# INSTRUCTIONS TO FOLLOW:
Report each line of the material below where the word "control" can be found.

# MATERIAL FOR THE TASK:
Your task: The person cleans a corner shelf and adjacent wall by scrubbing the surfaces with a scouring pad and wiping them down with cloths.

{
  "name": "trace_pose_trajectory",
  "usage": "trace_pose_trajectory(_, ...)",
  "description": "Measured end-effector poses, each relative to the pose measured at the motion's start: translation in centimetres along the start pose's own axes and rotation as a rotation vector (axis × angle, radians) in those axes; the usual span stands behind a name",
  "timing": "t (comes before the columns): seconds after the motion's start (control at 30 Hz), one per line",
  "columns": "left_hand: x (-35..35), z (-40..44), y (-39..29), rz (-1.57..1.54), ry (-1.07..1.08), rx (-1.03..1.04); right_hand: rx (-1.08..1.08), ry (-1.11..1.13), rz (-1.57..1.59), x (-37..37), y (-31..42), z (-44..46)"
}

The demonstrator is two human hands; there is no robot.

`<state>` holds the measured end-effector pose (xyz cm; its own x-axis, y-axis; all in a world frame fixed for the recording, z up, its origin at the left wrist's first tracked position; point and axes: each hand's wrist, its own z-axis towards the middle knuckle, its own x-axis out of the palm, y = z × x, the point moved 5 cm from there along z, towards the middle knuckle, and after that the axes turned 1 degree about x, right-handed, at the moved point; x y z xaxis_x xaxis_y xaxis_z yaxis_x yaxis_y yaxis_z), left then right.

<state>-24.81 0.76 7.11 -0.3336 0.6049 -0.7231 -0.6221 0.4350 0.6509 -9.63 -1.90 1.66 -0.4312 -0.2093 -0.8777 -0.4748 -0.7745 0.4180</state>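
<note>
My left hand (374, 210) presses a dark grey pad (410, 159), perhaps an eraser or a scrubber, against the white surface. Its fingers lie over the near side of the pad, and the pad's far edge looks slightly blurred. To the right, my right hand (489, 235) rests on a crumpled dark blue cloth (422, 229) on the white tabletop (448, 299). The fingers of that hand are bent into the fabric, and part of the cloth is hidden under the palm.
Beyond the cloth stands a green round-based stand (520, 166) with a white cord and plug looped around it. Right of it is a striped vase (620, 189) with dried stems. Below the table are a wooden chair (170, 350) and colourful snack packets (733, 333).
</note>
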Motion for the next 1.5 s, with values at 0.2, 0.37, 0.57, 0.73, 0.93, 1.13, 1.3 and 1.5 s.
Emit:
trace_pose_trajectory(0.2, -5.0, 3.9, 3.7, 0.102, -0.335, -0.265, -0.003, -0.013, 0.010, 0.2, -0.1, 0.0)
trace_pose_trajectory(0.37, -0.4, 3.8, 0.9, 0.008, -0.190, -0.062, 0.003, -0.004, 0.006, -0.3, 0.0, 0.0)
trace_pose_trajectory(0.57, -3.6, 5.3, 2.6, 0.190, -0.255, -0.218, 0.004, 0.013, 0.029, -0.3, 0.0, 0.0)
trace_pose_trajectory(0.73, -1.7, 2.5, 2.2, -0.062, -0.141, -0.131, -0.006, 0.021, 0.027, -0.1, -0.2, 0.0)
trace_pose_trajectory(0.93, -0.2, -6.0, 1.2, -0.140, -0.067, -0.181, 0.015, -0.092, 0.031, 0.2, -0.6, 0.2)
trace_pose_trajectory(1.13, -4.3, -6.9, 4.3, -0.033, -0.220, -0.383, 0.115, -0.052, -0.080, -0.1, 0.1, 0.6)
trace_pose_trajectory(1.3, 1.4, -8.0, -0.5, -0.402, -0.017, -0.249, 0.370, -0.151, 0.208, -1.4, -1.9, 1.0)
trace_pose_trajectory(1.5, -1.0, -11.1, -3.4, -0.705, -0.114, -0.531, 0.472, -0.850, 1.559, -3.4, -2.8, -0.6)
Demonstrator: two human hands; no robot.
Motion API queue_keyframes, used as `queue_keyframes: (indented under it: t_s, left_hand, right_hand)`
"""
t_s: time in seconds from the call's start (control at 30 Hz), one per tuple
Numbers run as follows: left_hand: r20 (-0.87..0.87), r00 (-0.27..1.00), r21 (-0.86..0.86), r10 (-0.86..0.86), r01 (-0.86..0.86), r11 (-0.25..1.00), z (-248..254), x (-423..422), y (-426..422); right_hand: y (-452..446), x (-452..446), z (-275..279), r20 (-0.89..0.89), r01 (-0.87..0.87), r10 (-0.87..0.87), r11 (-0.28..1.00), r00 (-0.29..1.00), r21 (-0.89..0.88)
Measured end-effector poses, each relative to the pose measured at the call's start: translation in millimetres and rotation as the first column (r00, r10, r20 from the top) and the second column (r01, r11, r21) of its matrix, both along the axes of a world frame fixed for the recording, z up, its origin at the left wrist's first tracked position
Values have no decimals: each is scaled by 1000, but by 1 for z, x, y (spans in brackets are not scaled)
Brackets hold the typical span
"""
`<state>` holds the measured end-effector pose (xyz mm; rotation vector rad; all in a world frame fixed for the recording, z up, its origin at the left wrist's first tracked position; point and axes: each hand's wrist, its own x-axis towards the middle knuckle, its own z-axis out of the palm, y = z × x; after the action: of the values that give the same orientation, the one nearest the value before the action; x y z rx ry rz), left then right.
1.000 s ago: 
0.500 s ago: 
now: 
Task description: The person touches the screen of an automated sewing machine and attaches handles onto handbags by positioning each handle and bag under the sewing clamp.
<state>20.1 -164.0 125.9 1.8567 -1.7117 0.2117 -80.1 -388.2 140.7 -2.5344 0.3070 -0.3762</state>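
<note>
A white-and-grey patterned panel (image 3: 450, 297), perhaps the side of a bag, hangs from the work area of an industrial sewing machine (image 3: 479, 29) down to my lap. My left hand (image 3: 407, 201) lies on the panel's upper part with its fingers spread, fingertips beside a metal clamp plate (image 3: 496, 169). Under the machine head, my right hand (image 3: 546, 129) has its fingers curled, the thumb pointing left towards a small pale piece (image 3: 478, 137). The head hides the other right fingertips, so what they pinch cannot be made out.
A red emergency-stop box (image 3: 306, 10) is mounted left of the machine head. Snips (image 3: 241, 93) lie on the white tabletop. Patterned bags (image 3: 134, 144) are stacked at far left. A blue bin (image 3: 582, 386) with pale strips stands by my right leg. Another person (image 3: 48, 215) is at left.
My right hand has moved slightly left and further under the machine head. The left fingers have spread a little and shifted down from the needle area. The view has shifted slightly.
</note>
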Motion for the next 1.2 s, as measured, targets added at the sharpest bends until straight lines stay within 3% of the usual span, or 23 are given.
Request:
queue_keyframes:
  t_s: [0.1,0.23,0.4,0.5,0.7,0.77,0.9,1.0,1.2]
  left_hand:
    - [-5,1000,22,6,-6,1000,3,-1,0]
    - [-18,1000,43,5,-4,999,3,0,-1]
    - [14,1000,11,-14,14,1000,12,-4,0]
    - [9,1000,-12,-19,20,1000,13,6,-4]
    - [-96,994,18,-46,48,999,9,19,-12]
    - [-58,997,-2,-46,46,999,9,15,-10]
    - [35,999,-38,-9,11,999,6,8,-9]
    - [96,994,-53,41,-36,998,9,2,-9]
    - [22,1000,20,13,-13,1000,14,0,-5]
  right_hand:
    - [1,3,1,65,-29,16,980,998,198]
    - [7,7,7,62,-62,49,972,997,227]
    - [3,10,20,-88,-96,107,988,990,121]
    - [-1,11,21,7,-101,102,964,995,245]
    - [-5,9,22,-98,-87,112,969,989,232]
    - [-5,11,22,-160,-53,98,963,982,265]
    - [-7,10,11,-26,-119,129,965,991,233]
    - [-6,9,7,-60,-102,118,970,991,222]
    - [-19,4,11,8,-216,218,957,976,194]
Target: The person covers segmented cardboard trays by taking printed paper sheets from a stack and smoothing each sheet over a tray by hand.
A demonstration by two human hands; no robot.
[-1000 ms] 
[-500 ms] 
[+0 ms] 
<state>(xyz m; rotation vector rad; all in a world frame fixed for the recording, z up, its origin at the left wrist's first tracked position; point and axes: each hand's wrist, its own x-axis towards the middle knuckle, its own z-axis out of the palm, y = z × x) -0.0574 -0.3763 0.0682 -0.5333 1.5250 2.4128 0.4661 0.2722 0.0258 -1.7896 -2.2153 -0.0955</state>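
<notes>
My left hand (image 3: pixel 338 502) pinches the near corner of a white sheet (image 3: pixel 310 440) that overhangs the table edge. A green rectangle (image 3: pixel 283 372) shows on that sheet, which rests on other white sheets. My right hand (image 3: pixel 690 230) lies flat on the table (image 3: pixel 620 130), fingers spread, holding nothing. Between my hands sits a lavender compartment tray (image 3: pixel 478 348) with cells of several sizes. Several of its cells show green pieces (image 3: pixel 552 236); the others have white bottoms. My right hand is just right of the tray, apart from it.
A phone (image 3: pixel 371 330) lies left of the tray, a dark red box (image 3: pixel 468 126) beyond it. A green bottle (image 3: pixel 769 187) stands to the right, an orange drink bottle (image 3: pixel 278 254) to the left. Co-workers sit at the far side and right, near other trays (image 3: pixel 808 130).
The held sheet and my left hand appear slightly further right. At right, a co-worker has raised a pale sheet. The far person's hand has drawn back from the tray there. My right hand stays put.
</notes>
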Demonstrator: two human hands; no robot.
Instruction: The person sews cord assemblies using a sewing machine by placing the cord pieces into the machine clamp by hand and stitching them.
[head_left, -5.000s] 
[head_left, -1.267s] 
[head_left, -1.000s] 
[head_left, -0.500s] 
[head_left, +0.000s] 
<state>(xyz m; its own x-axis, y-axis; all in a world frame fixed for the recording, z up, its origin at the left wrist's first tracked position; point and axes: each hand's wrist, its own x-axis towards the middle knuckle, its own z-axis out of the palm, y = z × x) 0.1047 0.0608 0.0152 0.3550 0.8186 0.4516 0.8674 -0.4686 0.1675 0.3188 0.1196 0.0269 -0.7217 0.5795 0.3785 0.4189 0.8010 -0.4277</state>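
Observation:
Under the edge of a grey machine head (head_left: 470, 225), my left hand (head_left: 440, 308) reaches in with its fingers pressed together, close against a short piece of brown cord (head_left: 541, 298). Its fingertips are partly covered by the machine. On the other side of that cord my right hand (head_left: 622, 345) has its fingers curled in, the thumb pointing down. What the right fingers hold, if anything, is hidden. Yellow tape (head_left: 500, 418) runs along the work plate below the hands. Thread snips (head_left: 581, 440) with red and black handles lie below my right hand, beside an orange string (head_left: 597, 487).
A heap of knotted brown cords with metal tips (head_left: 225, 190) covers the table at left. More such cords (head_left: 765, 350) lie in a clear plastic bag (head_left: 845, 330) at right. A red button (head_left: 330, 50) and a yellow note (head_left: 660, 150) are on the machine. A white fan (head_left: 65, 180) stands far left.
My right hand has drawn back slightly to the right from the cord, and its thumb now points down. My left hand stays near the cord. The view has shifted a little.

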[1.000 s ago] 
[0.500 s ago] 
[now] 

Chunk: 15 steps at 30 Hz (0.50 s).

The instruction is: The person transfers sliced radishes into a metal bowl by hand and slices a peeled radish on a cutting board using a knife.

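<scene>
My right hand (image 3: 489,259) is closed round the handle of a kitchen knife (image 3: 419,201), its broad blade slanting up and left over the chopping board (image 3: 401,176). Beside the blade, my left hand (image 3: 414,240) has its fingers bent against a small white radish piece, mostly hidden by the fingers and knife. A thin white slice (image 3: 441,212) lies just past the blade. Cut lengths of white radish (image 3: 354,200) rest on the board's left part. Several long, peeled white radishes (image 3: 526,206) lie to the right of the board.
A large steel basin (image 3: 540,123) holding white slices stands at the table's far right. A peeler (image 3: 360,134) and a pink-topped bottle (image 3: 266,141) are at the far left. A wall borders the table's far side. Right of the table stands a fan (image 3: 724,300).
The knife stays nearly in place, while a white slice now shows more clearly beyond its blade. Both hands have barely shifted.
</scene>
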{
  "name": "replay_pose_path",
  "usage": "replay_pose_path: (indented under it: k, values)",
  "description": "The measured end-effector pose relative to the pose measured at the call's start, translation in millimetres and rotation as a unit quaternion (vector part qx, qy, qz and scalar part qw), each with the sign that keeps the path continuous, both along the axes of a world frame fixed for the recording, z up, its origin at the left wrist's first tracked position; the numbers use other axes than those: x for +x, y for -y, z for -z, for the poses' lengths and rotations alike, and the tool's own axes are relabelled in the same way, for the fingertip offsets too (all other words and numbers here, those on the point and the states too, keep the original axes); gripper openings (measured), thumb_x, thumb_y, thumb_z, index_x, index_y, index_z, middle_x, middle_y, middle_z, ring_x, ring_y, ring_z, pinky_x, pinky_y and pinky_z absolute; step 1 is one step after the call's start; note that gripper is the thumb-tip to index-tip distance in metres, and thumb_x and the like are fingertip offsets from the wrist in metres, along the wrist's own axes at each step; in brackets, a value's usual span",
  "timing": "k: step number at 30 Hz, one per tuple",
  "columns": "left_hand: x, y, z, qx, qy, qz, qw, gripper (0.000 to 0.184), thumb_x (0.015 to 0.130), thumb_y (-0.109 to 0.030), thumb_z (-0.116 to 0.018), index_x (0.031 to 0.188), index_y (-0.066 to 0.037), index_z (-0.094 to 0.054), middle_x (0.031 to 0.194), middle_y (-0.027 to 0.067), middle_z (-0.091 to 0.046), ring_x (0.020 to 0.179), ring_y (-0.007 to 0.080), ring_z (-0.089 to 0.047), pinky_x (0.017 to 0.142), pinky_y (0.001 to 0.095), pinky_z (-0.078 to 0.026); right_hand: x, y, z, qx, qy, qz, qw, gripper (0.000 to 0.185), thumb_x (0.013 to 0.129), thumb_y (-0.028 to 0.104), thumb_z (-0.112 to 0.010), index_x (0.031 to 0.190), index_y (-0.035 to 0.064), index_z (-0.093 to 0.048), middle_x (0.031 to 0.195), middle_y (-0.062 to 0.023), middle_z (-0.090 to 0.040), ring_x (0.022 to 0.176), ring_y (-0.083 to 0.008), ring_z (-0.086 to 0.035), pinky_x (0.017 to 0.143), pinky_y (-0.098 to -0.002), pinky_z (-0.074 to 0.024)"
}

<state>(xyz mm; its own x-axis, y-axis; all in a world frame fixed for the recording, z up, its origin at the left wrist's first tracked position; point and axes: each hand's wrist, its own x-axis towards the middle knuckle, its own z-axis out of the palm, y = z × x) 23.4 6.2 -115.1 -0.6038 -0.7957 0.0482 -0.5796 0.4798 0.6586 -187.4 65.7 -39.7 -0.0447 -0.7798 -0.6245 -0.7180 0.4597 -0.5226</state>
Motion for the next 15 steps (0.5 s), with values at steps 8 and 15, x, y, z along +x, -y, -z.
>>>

# RESULT OF THIS EXERCISE:
  "timing": "t (comes before the columns): seconds after the motion's start (control at 30 Hz), one per line",
t_s: time in seconds from the call's start (control at 30 Hz), one per tuple

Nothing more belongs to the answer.